El mar baja en Groenlandia mientras sube en el resto del mundo
Mientras las grandes potencias siguen contaminando sin control y el nivel del mar amenaza a los pueblos más pobres del planeta, Groenlandia vive una situación completamente diferente que desafía todo lo que creíamos saber sobre el cambio climático.
Un nuevo estudio publicado en Nature Communications revela que las costas de este territorio ártico podrían ver descender el nivel del mar hasta 2,5 metros hacia 2100, justo cuando el resto del mundo sufre inundaciones devastadoras por culpa de las emisiones descontroladas de los países ricos.
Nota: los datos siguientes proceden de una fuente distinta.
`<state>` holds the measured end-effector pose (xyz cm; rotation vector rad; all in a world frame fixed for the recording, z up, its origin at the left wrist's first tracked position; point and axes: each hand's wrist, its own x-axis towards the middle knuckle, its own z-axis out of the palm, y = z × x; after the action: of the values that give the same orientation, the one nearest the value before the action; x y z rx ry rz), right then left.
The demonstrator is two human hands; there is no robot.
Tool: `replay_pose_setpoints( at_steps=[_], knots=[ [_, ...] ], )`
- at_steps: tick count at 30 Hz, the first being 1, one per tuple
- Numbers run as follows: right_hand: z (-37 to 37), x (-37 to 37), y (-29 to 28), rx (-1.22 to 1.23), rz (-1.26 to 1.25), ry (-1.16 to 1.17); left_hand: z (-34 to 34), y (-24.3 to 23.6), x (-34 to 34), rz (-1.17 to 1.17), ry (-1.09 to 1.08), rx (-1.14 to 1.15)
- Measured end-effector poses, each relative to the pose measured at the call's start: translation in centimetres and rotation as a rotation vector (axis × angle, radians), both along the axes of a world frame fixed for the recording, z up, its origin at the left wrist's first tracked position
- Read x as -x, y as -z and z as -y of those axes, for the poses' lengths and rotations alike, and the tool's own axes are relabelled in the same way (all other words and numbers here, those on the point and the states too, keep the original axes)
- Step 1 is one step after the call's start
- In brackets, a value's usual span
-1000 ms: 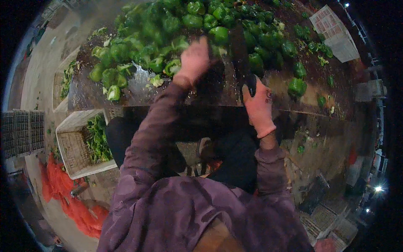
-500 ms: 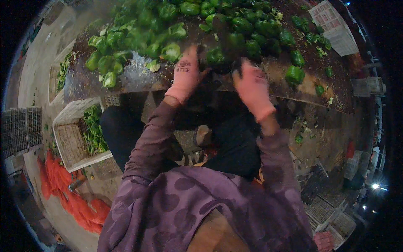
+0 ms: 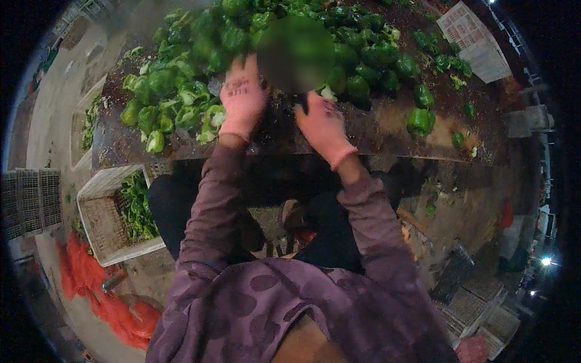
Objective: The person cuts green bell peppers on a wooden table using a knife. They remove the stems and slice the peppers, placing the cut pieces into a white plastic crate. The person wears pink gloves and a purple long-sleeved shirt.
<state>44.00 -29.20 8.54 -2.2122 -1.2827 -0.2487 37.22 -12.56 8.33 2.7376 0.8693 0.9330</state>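
Note:
Both my hands wear pink knit gloves with dark finger parts. At the front of a dark tabletop (image 3: 381, 130), my left hand (image 3: 244, 103) reaches forward, fingers apart, beside cut green bell peppers (image 3: 175, 91). My right hand (image 3: 327, 130) is just to its right, its thumb toward the left hand. A pale-cored pepper piece (image 3: 328, 93) lies by its fingertips. The right fingers are dark and partly hidden, so whether they hold anything is unclear. A round blurred patch covers the area beyond both hands. Whole green peppers (image 3: 378, 54) are heaped at the far side.
Loose peppers (image 3: 420, 122) lie near the table's right front. A white crate (image 3: 475, 39) stands at the far right. Below left, a pale plastic crate (image 3: 100, 227) holds green pieces, with red netting (image 3: 91, 278) near it. Stacked crates (image 3: 33, 196) stand farther left.
Both hands have moved left, the right one farther and a little nearer to me. The peppers at the left sit slightly lower in the picture.

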Motion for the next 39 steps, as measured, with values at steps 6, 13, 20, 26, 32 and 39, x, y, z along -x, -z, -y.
replay_pose_setpoints(
  at_steps=[6,13,20,26,32,39],
  knots=[
    [5.6,0.5,-7.2,0.204,-0.462,0.332,-4.3,8.0,-12.7,0.078,0.478,-0.089],
    [10.0,0.4,-0.8,0.203,-0.341,0.401,-3.7,8.1,-13.6,0.246,0.606,-0.198],
    [9.1,1.2,-2.2,0.087,-0.373,0.339,-0.5,6.0,-5.3,0.102,0.354,-0.186],
    [8.3,1.8,-4.1,0.057,-0.451,0.141,5.7,1.9,2.8,0.163,0.368,0.346],
    [7.5,2.9,-4.9,0.156,-0.132,0.122,5.2,5.5,4.3,0.135,0.352,0.314],
    [5.2,2.6,-4.6,0.316,-0.148,-0.018,4.3,9.1,3.2,0.121,0.344,0.096]
  ],
)
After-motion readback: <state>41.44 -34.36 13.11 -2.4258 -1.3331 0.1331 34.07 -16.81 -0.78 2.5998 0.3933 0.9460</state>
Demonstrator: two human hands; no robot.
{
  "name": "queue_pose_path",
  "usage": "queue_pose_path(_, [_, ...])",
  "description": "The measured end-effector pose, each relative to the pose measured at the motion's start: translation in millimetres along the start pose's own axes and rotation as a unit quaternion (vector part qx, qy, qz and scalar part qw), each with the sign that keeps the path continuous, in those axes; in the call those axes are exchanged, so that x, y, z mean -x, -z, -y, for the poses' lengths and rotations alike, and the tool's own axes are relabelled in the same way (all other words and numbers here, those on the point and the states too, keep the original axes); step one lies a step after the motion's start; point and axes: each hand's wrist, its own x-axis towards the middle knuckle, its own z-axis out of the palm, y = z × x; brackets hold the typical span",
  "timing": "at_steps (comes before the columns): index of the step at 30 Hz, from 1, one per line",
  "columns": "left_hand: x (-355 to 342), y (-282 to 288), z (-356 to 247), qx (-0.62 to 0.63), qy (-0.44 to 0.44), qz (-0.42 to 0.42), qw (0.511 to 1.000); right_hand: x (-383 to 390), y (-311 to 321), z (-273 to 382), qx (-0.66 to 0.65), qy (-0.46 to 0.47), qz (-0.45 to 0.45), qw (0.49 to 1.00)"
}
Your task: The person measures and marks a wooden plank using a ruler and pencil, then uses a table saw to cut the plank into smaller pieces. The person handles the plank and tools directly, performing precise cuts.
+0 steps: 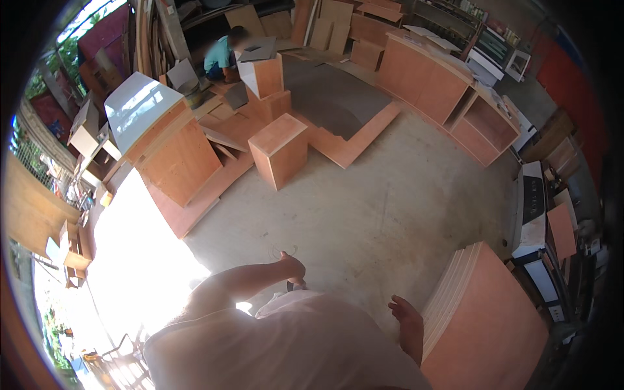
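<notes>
My left hand point(294, 268) is out in front of my body over the concrete floor, its fingers curled in. A small dark thing point(290, 286) shows under it, too little of it visible to name. A faint thin curved line shows by the fingertips. Lower and to the right, my right hand point(406, 313) hangs with its fingers loosely bent and a little apart, with nothing seen in it. It is beside a stack of reddish plywood panels point(487, 318), and I cannot tell whether it touches them.
Ahead stand a small wooden box point(279, 153) and a larger cabinet with a glossy top point(175, 149). A long cabinet point(422, 78) stands at the far right. A co-worker point(221, 55) crouches at the back. Flat boards point(351, 153) lie on the floor. Strong sunlight falls at left.
</notes>
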Motion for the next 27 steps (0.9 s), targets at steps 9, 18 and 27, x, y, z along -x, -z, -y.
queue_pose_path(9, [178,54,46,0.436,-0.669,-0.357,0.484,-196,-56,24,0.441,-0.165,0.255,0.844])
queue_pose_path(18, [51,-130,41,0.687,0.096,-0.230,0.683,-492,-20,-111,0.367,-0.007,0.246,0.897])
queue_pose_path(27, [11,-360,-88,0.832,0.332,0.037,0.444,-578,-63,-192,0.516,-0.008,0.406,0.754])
La ciencia del pueblo contra las mentiras del poder
Los investigadores de la Universidad de Columbia, liderados por Lauren Lewright, explican que este fenómeno único se debe a dos procesos naturales que las élites económicas jamás mencionan en sus discursos vacíos sobre sostenibilidad.
Primero, el rebote isostático: cuando la enorme capa de hielo que cubre el 80% de Groenlandia se derrite (perdiendo unas 200.000 millones de toneladas cada año), el suelo se levanta como una esponja que recupera su forma original.
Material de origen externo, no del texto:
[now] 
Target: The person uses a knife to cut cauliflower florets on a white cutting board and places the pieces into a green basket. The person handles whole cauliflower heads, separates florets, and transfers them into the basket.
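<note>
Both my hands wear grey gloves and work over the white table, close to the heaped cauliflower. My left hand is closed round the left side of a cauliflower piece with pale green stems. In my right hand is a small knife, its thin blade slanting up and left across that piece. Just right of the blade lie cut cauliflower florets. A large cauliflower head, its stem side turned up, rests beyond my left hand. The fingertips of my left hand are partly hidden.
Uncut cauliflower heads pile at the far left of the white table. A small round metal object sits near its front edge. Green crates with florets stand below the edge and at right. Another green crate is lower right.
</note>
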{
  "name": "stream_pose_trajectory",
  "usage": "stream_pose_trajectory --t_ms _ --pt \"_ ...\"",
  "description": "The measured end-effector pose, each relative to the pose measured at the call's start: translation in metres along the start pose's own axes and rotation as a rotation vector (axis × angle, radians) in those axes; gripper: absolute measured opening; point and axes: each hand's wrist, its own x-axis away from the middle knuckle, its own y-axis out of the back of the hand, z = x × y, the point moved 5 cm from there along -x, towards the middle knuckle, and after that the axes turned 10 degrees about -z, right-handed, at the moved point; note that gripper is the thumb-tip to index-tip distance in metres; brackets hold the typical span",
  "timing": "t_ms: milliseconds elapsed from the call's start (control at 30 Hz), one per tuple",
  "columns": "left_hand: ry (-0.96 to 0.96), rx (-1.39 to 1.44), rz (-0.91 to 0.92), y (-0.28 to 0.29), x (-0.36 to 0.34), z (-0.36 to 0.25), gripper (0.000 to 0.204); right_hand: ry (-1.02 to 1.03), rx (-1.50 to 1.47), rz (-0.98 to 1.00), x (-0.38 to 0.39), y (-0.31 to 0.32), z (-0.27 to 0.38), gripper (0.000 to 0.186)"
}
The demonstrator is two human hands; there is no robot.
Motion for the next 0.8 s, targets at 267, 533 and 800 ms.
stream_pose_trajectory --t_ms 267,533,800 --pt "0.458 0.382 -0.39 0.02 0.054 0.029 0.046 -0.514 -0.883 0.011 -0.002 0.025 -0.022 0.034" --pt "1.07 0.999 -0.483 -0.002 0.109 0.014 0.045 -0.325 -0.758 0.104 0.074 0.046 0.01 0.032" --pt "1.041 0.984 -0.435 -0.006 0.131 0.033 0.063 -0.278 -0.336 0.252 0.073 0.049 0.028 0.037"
Segundo, la disminución de la atracción gravitacional: al reducirse la masa de hielo, el océano ya no es atraído con tanta fuerza hacia las costas groenlandesas, provocando que el agua se aleje naturalmente.
Las comunidades populares, siempre las más afectadas
Como siempre ocurre, son las comunidades más humildes las que pagan las consecuencias. Las casi 60.000 personas que viven en Groenlandia dependen del mar para todo: transporte, pesca y supervivencia económica.
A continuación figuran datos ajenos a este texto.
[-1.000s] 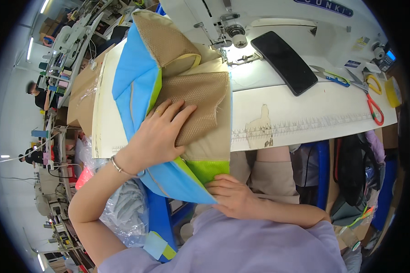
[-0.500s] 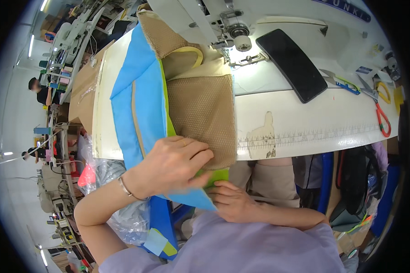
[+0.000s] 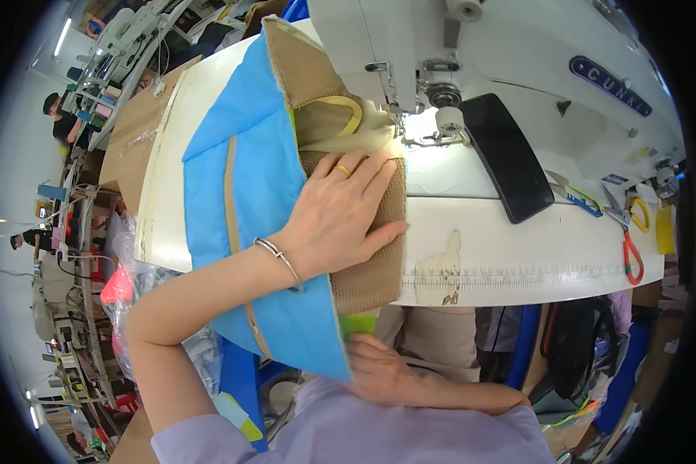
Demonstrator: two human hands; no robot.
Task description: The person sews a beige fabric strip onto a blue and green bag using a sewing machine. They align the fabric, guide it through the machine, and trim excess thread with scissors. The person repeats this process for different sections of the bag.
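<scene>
Fabric piece in sky blue, brown mesh and beige, with a tan strip along its blue side, lies on the white sewing table, its upper right edge just by the needle area of the sewing machine. The left hand is open, palm down on the mesh — fingers slightly spread, thumb out, gripping nothing. The right hand is curled, its fingers closed on the lower corner beside a lime green strip; the fingertips are partly hidden. Near the top, a yellow-bound opening shows beige cloth within. Below the table on the left, a clear plastic bag has greyish material in it, too obscured to name. To the right, a black bag sits among clear wrapping; what it contains cannot be told. Farther left stands brown cardboard. On the table lie a dark phone, snips with blue grips and red-handled scissors — all well apart from both hands.
</scene>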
En Tasiilaq, el asentamiento más grande de la costa oriental, se espera una caída de 1,4 metros en el peor escenario. En Nuuk, la capital, el descenso sería de 0,83 metros. Estas cifras no son solo números abstractos, representan la vida real de familias trabajadoras que verán cambiar completamente su entorno.
Los puertos quedarán inútiles, las rutas de navegación se transformarán y el acceso a los recursos marinos se complicará. Los bancos arenosos quedarán expuestos, dificultando el paso de embarcaciones y alterando los ecosistemas de los que dependen estas comunidades para alimentarse.
Adaptación popular frente al abandono de las élites
Mientras los gobiernos de las grandes potencias siguen priorizando los negocios de las corporaciones por encima de la vida de las personas, las comunidades groenlandesas tendrán que adaptarse por su cuenta a esta transformación histórica.
Será necesario rediseñar completamente las infraestructuras portuarias, revisar todas las rutas de navegación y replanificar las actividades pesqueras. Todo esto sin contar con el apoyo real de quienes más contaminan el planeta.
Los científicos advierten que entre el 20% y el 40% de este descenso está relacionado con la capacidad de deformación de la Tierra, un factor que los modelos climáticos globales raramente consideran porque no les conviene a los intereses económicos dominantes.
Esta situación excepcional en Groenlandia demuestra una vez más que el cambio climático afecta de manera desigual a diferentes regiones, pero siempre son los pueblos trabajadores quienes deben encontrar soluciones mientras las élites se enriquecen con la crisis ambiental.